Idiomatic string parmeter types: &str vs AsRef<str> vs Into<String>


#1

I want to accept a string that will be stored (owned) in a struct. There are a few options on what could be passed:

  1. &str
  2. String
  3. T: Into<String>
  4. T: AsRef<str>

Illustration:

pub struct Thing {
    name: String,
}

impl Thing {
    pub fn new(name: WhatTypeHere) -> Thing {
        Thing { name: name.some_conversion() }
}

Which is the idiomatic type to pass here? I was having a discussion on a PR where I tried to change from Into<String> to &str, but ended up dropping it.

Here’s what I think is relevant:

  1. &str: caller must take a reference if passing String; callee controls allocation / copy
  2. String: caller must convert to String if passing &str; caller controls allocation / copy
  3. T: Into<String>: caller can pass &str or String; if allocation/copy is necessary, it occurs at conversion time in callee
  4. T: AsRef<str>: caller can pass &str or `String; callee controls if and when allocation / copy occurs

I think either &str (1) or T: AsRef<str> (4) are the way to go. I once wrote a footnote in a blog post where I suggested using T: AsRef<str> but got a ping from someone more experienced that accepting &str was more idiomatic. I wish I could remember who that was, but in any case I made the change.

So, what’s the idiomatic thing to do here?


#2

There’s also T: Into<Cow<'a, str>> which can help avoiding allocations in the method impl


#3

It might be interesting to view this from a different angle: What types can users pass to Thing::new?

I want to accept a string that will be stored (owned) in a struct.

I would assume they should at least be able to pass in a String. &str might be nice as well, but it would mean that you need to do an allocation. And possibly Cow<str>. Anything else you had in mind?

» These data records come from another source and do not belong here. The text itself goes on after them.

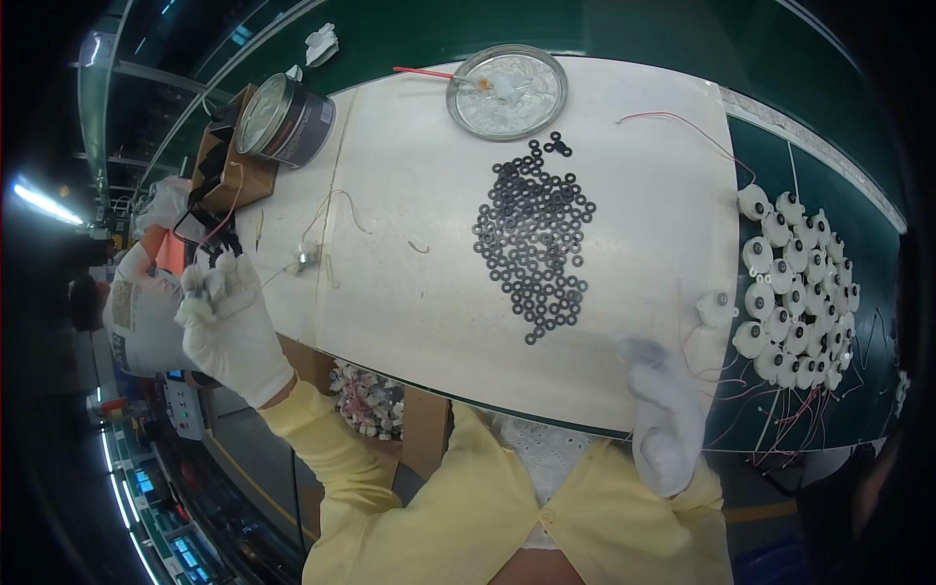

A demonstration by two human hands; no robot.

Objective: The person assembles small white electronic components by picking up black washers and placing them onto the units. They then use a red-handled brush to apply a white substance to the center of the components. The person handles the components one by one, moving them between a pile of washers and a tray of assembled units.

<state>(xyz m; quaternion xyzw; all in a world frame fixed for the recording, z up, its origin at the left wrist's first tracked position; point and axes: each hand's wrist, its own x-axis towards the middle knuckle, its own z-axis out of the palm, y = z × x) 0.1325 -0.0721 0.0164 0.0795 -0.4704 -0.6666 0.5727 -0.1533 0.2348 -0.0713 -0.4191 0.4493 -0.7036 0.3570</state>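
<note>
My left hand (234, 336), in a white glove, is raised at the table's left edge. Its fingers are bent together around something small and greyish that I cannot make out, close to dark cords. My right hand (665, 414), also gloved, hovers over the near right part of the white table; motion smears its fingers. Just beyond it, a white round part (717, 308) with thin wires lies at the table's right edge. A small silver motor-like piece (306, 256) with thin leads rests to the right of my left hand. Many black rings (531, 239) are spread mid-table.
On the green surface to the right stand many white round parts (797, 292) with dark centres and trailing wires. A clear dish (507, 93) of pale paste holds a red stick. A tin (292, 122), a cardboard box (249, 180) and a white bucket (146, 327) are at left.
</note>
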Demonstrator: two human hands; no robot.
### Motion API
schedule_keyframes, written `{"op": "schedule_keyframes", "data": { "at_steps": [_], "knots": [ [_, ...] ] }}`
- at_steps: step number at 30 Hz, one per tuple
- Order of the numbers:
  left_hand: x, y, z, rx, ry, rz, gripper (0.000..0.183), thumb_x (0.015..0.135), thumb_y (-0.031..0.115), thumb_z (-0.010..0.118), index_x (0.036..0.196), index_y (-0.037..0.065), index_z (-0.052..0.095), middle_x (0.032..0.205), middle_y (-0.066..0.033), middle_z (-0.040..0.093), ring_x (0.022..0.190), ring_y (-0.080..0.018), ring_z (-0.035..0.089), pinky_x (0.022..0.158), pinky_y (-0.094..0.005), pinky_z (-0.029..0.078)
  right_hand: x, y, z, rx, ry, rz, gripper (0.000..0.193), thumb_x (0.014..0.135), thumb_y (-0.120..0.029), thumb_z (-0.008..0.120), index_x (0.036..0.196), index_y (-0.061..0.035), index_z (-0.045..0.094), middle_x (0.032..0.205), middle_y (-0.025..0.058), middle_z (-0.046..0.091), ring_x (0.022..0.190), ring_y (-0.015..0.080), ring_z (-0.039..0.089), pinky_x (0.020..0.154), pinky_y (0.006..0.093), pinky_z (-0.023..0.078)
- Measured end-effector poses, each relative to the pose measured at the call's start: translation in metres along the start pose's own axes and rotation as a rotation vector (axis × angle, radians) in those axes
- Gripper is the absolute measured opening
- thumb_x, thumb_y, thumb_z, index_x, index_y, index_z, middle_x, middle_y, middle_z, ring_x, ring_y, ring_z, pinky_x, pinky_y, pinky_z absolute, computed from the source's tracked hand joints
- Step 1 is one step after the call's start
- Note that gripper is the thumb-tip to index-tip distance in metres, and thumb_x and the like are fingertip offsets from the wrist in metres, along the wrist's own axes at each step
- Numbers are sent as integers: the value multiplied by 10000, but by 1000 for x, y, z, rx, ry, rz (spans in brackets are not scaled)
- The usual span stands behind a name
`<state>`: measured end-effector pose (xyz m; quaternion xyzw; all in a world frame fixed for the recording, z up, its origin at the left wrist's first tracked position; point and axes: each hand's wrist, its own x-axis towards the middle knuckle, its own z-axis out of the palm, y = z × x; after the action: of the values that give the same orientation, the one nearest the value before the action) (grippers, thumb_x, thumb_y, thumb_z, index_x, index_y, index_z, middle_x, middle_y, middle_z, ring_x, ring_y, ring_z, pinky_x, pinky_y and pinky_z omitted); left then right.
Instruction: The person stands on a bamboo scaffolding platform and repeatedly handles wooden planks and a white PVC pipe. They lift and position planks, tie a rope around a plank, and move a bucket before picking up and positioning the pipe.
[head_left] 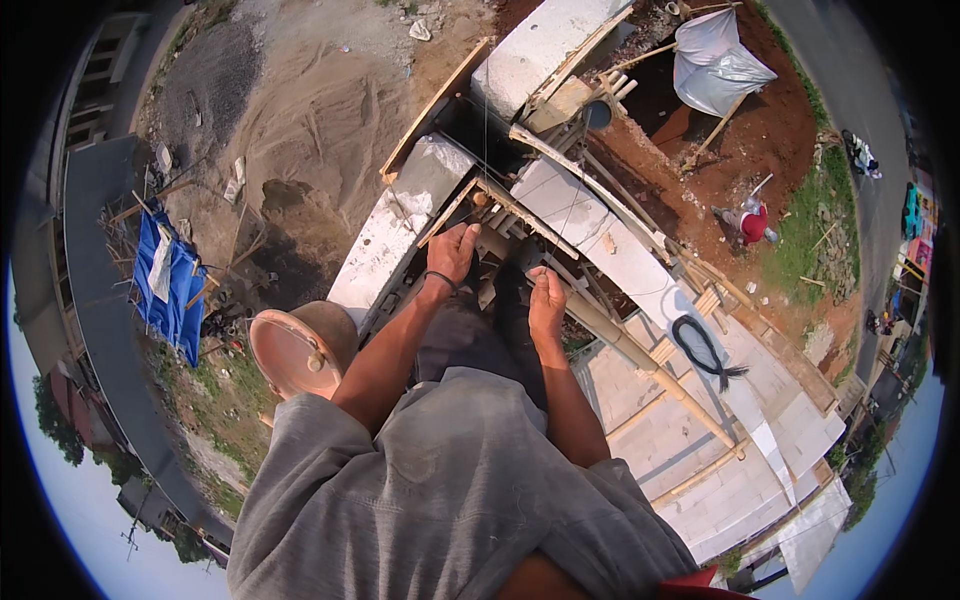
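The left hand (455,252) is at the middle of the frame, with a dark band around its wrist; its fingers are bent inward and look clenched, the thumb on top. The right hand (546,305) is a little lower and to the right, its fingertips brought together as in a pinch. The two hands are apart. Whether something very thin passes between the fingers, I cannot tell.

A thin line (486,110) runs down from the top centre toward the hands, in front of the gap between the pale concrete beams; its lower end is not clear. I judge the step in hand to be the handling of this line or a similar fine strand. The next move probably calls for a firm pinch, even tension and stable feet.

A black wire coil (716,362) lies at the right of the frame, untouched. A bamboo pole (625,345) slants near the right hand, and an orange-pink bucket (285,350) is beside the left forearm.
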<state>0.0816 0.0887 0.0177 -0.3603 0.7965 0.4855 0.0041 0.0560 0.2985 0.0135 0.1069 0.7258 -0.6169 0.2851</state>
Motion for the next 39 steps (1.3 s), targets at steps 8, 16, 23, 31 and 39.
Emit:
{"op": "schedule_keyframes", "data": {
  "at_steps": [8, 16, 23, 31, 39],
  "knots": [
    [-8, -8, 18, 8, -17, -150, 455, 955, 409, 522, 739, 10, 543, 652, -239, 518, 645, -442, 530, 574, -457, 419, 14, 28, -31, 250, 33, 65, 284, 1025, -318, 477, 949, -70, 594, 584, -92, 306, 459, 9, 255, 401, 207, 204],
    [-1, -16, 32, 80, 106, -115, 433, 955, 399, 542, 749, 18, 537, 676, -242, 522, 667, -460, 522, 559, -470, 410, 60, 68, -72, -37, 256, -26, 368, 982, -376, 535, 753, -93, 591, 611, -91, 312, 568, 29, 283, 520, 235, 210],
    [3, 1, 10, 201, 174, -176, 441, 940, 405, 549, 725, 21, 569, 660, -220, 574, 654, -438, 570, 600, -498, 436, 51, 63, -56, 36, 221, 185, 362, 993, -364, 511, 779, -83, 590, 658, -72, 359, 619, 51, 323, 560, 233, 269],
    [22, 23, 34, 274, 389, -454, 404, 906, 428, 579, 802, 57, 702, 758, -218, 655, 752, -443, 634, 670, -514, 496, 26, 50, -52, 127, 198, 296, 379, 1002, -390, 490, 786, -88, 564, 564, -85, 328, 473, 20, 297, 427, 207, 211],
    [10, 30, 42, 254, 463, -422, 232, 925, 312, 579, 929, 100, 674, 822, -156, 665, 772, -387, 639, 663, -473, 495, 25, 36, -58, 90, 132, 350, 372, 1002, -385, 480, 790, -90, 558, 570, -70, 337, 451, 33, 300, 407, 219, 220]
  ]
}}
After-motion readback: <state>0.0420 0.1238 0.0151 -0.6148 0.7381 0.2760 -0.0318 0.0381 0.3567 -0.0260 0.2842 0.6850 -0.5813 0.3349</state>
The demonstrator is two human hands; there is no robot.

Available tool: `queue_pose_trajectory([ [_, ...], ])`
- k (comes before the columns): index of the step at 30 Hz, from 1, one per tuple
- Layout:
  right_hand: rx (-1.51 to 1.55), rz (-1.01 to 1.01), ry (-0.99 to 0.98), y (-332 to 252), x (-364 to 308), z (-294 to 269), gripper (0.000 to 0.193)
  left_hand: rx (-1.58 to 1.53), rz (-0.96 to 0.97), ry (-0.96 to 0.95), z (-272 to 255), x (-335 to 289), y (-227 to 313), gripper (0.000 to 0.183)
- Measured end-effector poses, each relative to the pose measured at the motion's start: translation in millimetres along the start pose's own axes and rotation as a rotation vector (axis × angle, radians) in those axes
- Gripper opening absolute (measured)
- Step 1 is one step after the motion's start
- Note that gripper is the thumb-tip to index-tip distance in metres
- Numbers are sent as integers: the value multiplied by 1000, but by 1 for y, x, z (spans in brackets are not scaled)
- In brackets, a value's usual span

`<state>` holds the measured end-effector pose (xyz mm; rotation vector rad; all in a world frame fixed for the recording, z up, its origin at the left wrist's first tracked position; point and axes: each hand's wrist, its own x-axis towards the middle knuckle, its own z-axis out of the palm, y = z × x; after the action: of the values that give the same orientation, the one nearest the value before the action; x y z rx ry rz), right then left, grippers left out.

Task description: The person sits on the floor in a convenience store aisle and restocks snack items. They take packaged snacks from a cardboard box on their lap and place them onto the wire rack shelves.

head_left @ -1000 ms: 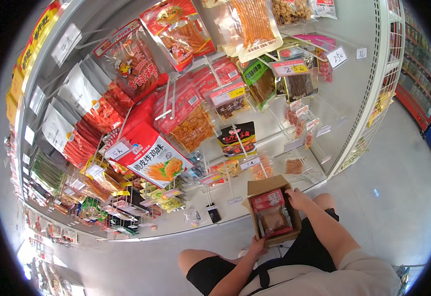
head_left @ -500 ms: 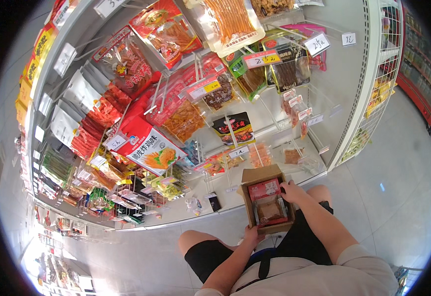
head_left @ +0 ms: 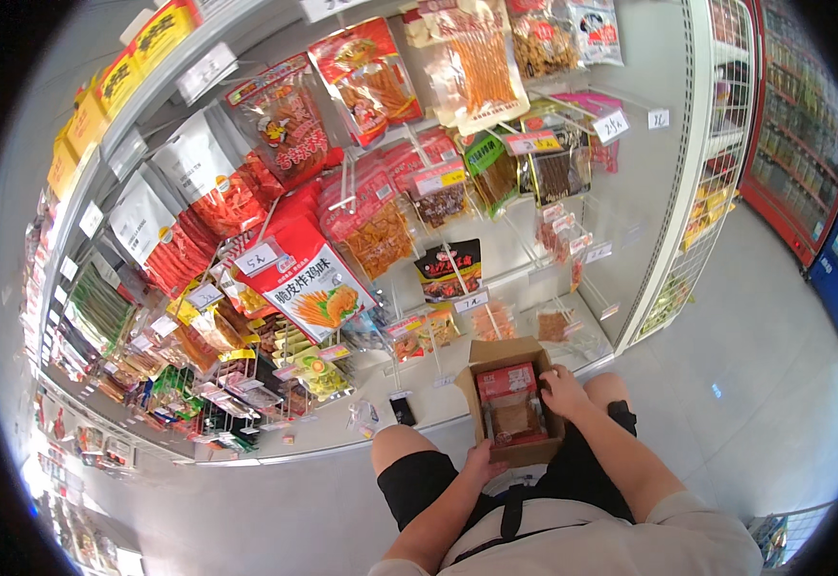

I’d use Into<String> to make it nice for users: https://play.rust-lang.org/?gist=360e78818c397993ea117dce8e23d429&version=nightly&backtrace=0

BTW, given a T: AsRef<str>, how would you convert that to a String? I can only see x.as_ref().to_string() (which screams allocation ) but I’m kinda distracted and could be missing something.


#4

There are two pattern here:

  • (4) is a generalization of (1), passing by reference
  • (3) is a generalization of (2), passing by value/move (i.e. passing ownership)

I’d suggest the exact opposite.
In the end, you need an owned string, so passing ownership is more flexible for the caller.

With (1) and (4), you always go through a reference. This means, that you will always have to allocate a new String.

With (2) and (3) however, the caller knows that you will take ownership and can pass you any owned String. It’s often the case that the caller has a temporary String lying around anyway that can just be moved.

My personal rules are:

  • If the function always takes ownership, pass by value.
  • If the function never takes ownership, pass by reference.
  • If the function sometimes takes ownership and sometimes not, use a Cow.

#5

Ah, this is a winning argument, thanks!

In fact, I will take a look at changing it to Cow<&'static, str>, thanks.


#6

So you’ll use Into<Cow<'static, str>>?


#7

I don’t think there’s a one-size-fits-all answer here. I personally like &str for its simplicity, and I’ll use it anywhere I can, even if I end up converting it to a String. Some considerations:

  1. Am I trying to write library code that is allocation free? Then the above doesn’t work.
  2. Is the allocation of the String an expensive operation compared to the rest of the work being done? If so, then the above doesn’t work.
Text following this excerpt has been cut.